**WHAT THIS TASK INVOLVES**.
A bare number is all that is needed: how many lines below contain the string "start"?

**DATASET ENTRIES**.

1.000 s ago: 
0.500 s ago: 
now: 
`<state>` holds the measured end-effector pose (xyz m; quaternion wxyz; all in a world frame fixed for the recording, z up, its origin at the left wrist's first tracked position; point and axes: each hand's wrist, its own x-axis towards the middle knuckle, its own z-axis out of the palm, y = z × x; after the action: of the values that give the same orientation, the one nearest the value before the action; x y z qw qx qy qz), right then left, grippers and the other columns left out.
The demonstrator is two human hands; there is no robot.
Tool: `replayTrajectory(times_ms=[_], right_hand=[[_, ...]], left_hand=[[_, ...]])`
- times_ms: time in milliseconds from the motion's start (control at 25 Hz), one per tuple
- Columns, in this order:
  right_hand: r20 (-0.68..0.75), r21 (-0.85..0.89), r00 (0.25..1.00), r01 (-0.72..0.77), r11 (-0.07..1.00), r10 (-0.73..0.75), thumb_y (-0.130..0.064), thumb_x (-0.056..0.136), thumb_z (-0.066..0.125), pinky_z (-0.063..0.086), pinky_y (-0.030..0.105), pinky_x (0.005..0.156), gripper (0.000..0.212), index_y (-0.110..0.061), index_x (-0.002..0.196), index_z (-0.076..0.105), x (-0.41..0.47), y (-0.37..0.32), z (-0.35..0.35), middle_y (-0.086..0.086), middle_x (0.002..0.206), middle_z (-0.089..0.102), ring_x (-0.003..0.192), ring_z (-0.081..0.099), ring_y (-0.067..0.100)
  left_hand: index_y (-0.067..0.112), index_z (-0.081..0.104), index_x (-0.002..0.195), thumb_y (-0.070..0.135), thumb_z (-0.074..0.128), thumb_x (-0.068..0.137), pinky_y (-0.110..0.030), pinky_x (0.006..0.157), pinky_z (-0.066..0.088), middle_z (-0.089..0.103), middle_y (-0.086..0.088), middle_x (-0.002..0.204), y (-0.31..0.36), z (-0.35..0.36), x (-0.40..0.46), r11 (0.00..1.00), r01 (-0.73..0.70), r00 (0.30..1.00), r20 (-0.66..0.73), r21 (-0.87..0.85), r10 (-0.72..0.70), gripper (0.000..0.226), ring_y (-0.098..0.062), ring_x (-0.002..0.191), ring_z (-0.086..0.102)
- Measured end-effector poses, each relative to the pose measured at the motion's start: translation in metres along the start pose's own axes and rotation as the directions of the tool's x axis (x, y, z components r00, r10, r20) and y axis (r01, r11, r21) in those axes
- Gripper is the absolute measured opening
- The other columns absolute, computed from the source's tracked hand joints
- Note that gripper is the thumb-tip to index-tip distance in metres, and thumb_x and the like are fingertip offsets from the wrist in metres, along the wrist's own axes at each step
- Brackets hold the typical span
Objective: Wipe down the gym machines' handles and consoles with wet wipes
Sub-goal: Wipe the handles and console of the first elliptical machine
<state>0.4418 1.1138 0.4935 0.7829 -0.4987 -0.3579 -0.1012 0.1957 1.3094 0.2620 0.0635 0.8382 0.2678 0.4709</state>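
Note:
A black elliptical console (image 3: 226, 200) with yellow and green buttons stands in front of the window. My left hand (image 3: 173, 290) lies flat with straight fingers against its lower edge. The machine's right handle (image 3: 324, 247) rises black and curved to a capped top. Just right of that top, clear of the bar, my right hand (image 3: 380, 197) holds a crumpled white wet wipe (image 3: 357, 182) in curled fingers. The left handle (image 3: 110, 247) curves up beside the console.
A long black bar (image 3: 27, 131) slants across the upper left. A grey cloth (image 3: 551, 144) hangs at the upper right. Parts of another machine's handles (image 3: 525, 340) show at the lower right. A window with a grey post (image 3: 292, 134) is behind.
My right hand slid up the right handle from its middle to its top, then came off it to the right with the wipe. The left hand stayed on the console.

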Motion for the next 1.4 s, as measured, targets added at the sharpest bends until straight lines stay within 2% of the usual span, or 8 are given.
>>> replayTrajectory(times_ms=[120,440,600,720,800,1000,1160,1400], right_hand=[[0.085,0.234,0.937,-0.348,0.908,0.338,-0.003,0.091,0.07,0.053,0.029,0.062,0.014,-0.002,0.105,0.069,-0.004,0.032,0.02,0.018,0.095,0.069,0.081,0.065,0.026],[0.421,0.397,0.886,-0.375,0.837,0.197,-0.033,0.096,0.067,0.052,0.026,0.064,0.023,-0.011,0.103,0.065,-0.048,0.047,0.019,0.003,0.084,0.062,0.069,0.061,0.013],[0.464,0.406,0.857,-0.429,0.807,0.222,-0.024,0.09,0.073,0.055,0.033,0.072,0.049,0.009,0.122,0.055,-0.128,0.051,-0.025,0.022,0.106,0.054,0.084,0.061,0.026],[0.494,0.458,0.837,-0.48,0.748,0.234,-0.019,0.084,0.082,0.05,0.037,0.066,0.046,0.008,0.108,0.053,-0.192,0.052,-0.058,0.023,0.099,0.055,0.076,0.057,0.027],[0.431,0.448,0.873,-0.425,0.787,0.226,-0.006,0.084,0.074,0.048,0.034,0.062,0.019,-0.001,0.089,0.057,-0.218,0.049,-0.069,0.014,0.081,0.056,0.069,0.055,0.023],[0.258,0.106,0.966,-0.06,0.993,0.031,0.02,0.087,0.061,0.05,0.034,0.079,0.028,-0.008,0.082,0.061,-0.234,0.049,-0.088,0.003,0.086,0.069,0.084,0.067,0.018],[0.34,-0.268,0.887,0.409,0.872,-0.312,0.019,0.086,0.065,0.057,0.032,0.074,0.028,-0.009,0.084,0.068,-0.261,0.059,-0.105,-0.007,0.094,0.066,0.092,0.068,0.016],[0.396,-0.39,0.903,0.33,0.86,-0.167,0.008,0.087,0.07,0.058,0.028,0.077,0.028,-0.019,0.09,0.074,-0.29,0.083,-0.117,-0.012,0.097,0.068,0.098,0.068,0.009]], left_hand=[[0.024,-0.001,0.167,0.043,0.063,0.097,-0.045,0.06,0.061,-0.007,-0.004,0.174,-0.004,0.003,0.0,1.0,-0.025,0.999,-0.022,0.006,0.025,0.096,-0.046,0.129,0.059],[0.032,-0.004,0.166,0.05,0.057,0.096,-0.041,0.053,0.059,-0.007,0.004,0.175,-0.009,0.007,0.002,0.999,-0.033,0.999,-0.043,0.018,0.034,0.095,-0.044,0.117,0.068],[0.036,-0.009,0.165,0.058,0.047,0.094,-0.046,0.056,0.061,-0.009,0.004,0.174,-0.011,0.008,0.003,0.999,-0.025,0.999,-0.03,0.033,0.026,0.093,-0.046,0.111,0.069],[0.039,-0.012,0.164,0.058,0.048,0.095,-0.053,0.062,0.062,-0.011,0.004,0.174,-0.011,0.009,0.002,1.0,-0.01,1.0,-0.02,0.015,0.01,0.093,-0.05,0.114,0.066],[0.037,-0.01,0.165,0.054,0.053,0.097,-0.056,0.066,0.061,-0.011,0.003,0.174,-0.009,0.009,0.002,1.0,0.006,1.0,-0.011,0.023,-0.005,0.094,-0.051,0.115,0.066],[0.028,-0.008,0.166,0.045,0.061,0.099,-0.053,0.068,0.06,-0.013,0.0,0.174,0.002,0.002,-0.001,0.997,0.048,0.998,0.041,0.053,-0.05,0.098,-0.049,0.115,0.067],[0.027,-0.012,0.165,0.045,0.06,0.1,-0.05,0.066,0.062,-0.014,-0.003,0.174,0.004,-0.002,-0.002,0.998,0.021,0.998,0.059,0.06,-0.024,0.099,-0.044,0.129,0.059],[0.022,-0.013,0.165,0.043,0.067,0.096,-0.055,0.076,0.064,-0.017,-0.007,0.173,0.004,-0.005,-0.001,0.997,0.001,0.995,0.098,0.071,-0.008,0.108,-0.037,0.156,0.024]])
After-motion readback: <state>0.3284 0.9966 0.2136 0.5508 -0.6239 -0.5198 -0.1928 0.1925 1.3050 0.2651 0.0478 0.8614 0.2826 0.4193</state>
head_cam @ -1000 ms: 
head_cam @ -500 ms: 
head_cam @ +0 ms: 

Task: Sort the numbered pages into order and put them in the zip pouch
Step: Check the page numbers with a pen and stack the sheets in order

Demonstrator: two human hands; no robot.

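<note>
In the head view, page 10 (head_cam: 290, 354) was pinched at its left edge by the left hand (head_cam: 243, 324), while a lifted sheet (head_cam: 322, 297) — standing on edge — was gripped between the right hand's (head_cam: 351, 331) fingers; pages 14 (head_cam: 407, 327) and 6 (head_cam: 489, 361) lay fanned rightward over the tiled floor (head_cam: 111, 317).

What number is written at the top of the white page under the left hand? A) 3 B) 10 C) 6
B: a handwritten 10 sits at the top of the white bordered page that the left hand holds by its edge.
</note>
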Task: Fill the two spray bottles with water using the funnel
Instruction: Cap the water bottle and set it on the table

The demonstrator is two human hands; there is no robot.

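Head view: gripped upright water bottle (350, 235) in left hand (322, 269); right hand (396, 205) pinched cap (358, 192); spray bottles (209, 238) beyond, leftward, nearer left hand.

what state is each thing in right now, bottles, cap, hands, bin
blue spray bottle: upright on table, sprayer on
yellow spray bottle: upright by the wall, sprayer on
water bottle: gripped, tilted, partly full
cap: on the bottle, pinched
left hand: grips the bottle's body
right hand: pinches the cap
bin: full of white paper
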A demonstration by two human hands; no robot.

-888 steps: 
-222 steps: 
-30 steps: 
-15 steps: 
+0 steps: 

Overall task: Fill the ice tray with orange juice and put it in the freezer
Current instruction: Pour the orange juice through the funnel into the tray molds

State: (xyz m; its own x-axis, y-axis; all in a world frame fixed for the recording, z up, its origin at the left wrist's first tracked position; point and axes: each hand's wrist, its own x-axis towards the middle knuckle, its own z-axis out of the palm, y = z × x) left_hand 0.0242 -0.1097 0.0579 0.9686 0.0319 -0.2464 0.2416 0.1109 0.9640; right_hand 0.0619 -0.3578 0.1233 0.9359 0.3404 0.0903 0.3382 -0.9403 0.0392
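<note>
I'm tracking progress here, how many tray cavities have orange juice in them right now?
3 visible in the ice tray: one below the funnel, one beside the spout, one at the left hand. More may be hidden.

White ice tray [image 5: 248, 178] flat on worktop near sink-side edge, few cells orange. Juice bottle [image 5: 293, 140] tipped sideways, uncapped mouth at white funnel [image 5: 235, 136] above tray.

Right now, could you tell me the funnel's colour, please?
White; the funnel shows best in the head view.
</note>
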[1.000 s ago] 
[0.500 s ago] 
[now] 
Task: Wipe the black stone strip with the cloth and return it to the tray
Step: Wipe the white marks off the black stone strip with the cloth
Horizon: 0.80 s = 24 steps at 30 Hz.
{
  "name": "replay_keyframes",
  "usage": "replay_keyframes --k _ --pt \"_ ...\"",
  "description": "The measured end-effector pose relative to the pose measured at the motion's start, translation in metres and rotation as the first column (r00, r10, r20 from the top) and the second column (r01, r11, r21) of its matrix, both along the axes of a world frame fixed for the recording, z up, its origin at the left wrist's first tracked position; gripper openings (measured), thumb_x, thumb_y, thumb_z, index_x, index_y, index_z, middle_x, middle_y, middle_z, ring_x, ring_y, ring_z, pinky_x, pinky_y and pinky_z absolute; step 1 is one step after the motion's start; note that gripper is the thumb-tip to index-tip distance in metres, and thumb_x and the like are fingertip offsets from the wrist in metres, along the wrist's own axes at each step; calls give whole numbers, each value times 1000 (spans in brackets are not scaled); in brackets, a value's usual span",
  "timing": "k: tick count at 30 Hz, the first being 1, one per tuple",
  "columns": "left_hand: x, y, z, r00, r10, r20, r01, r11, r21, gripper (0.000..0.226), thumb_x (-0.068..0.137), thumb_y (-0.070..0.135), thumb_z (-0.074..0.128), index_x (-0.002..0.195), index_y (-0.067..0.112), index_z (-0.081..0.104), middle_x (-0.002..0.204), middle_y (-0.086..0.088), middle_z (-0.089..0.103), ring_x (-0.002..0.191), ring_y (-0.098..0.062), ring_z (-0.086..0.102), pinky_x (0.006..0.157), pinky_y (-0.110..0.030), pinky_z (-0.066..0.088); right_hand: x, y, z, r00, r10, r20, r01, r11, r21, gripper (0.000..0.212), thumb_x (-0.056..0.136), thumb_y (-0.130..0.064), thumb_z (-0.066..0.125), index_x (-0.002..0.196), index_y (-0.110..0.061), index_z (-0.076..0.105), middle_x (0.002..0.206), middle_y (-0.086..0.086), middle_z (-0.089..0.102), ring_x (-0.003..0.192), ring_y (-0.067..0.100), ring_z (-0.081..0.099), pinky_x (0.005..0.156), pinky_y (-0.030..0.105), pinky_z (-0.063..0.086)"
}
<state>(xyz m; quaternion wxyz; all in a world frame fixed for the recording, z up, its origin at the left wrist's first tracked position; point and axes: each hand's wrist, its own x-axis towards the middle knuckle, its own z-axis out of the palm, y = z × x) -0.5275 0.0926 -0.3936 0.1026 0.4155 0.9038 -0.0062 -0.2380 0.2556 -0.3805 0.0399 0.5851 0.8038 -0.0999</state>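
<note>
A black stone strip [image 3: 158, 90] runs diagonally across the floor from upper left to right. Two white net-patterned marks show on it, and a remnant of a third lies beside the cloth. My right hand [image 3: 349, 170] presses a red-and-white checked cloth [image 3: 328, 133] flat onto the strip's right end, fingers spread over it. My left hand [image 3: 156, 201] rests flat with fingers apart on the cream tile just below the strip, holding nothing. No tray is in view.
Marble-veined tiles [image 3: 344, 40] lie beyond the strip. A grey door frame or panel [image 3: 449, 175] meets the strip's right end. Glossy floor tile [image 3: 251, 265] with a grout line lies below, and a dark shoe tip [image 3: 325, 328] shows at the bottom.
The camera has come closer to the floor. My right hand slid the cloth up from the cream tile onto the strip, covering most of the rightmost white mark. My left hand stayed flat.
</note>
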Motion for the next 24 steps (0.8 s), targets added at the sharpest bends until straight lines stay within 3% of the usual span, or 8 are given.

**RESULT OF THE TASK**.
3